- Supplied data -
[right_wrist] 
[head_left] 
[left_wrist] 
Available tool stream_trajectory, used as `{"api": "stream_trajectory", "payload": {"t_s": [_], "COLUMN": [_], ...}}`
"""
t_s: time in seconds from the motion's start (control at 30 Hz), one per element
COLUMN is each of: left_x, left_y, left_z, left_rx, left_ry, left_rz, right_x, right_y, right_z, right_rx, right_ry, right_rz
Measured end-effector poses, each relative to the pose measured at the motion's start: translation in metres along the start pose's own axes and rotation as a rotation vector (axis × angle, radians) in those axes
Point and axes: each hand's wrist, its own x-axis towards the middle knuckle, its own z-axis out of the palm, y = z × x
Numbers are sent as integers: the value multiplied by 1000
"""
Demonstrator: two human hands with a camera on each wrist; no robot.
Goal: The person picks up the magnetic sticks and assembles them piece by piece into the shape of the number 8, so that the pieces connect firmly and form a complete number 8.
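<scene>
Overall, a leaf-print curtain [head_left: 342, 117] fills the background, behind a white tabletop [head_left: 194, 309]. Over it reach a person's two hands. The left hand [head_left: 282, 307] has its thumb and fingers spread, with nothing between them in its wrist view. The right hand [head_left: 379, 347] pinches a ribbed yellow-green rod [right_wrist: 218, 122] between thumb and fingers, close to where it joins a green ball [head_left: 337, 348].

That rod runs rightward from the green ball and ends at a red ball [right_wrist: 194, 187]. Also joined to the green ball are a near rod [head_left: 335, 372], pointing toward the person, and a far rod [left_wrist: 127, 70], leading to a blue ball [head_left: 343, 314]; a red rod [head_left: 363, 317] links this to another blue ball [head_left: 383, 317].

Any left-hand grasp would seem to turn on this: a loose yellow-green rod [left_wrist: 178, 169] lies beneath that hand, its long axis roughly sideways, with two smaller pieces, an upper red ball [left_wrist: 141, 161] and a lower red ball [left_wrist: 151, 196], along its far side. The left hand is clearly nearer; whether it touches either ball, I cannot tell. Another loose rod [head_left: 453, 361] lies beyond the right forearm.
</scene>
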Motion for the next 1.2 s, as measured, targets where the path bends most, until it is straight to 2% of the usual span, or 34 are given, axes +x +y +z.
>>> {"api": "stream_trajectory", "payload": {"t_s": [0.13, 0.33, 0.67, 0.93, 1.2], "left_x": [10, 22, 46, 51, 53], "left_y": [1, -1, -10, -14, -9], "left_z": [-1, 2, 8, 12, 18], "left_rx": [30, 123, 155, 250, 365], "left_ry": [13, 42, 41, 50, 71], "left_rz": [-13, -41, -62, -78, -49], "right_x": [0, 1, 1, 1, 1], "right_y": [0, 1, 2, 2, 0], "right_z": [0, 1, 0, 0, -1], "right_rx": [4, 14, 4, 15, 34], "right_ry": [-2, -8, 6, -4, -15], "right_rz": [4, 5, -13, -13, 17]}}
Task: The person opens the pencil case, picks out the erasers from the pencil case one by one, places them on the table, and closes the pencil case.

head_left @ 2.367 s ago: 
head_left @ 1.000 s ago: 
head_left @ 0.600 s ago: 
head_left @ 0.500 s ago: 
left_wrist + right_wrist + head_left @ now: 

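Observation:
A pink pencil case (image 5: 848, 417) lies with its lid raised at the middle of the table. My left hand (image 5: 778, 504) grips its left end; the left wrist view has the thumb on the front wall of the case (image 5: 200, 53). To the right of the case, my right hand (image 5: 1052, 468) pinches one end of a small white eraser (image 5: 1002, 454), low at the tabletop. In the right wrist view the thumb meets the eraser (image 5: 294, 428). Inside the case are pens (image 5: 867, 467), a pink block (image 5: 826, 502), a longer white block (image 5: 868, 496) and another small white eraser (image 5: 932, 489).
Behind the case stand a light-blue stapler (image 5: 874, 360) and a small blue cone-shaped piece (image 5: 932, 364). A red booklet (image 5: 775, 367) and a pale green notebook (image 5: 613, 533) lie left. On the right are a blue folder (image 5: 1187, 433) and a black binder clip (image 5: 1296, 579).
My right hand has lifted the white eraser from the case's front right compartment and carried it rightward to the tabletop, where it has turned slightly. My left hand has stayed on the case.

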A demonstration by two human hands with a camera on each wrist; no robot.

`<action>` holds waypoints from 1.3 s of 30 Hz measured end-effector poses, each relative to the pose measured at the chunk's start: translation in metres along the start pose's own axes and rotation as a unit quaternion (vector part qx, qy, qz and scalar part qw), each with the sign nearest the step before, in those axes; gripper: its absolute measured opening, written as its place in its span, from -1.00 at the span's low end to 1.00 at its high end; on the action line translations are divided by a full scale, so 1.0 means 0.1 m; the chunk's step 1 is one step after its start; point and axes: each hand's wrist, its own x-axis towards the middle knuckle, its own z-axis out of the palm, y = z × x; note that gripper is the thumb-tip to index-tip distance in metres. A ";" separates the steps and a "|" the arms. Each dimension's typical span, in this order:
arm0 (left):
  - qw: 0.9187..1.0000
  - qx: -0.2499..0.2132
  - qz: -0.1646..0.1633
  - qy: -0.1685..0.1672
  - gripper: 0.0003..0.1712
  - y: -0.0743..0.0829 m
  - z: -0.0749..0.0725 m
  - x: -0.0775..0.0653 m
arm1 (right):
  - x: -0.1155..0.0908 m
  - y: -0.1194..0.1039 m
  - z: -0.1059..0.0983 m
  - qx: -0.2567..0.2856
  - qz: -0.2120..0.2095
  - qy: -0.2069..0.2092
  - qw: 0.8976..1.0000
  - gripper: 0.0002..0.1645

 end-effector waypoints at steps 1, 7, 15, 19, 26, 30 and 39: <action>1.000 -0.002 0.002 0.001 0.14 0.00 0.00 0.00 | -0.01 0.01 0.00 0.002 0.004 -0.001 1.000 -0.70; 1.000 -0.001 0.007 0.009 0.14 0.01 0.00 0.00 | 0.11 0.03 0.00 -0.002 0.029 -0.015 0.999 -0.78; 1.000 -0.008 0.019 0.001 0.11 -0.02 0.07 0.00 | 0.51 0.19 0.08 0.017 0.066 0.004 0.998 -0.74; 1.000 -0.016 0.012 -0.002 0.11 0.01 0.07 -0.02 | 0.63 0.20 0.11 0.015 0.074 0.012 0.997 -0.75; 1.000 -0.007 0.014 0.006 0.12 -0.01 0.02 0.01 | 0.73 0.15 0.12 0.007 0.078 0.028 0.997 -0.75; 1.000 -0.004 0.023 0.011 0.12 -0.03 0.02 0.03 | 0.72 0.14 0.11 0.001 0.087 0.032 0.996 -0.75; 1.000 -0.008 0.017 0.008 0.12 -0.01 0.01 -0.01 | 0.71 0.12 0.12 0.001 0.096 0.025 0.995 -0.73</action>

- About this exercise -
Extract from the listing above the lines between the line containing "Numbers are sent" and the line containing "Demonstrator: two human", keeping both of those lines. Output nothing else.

- Answer box -
Numbers are sent as integers: the value multiplied by 1000
"""
Demonstrator: two human hands with a camera on each wrist; no robot.

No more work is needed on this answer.